Héritage et influence artistiques
Mikhoels a marqué l'histoire du théâtre yiddish de son empreinte : acteur et metteur en scène, il a élevé le niveau des arts de la scène yiddish, enrichi le répertoire et conféré à la scène un rôle social actif. Sous sa direction, le GOSET est devenu un tremplin pour le développement de nouvelles formes artistiques, a mis en scène plusieurs pièces importantes et a contribué à la reconnaissance internationale du théâtre yiddish.

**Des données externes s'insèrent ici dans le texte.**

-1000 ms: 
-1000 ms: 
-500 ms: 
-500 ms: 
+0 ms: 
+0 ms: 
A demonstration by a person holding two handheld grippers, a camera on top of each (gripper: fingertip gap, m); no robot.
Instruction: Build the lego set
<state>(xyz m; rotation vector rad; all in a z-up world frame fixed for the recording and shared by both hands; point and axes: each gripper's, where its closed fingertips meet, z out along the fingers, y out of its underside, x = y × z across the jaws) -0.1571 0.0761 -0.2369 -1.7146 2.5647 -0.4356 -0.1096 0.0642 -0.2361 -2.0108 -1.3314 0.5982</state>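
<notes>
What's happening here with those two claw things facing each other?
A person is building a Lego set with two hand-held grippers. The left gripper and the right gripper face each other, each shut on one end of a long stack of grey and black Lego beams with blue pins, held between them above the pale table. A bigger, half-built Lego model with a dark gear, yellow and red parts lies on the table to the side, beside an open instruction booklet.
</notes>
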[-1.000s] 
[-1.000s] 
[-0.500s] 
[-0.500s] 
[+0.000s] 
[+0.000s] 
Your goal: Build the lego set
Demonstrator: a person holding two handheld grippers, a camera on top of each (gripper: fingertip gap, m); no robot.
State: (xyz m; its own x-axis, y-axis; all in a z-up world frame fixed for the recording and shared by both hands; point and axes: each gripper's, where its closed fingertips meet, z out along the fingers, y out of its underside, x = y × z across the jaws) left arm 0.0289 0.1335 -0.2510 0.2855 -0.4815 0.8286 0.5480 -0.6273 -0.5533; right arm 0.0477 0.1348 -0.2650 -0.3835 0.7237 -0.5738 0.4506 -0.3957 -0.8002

Après la mort de Mikhoels, une campagne d'État menée à la fin des années 1940 et au début des années 1950 entraîna la dissolution progressive du Comité juif anticorruption (JACC), la persécution de ses membres et la mise à mal de nombreuses initiatives culturelles. Ce n'est qu'après la mort de Staline et la réhabilitation partielle des victimes des répressions que les historiens et les critiques de théâtre se remirent à évaluer le rôle de Mikhoels et du GOSET.
Mémoire et recherche
Dans les décennies d'après-guerre, et plus particulièrement des années 1960 aux années 1990, des recherches ont retracé la biographie de Mikhoels, l'histoire du GOSET et du JACC, les circonstances de son assassinat et ses conséquences pour la culture juive en URSS. Des biographies et des mémoires de contemporains (soviétiques et émigrés) ont permis de reconstituer de nombreux aspects de son œuvre théâtrale, de ses tournées internationales et de son rôle dans la vie publique.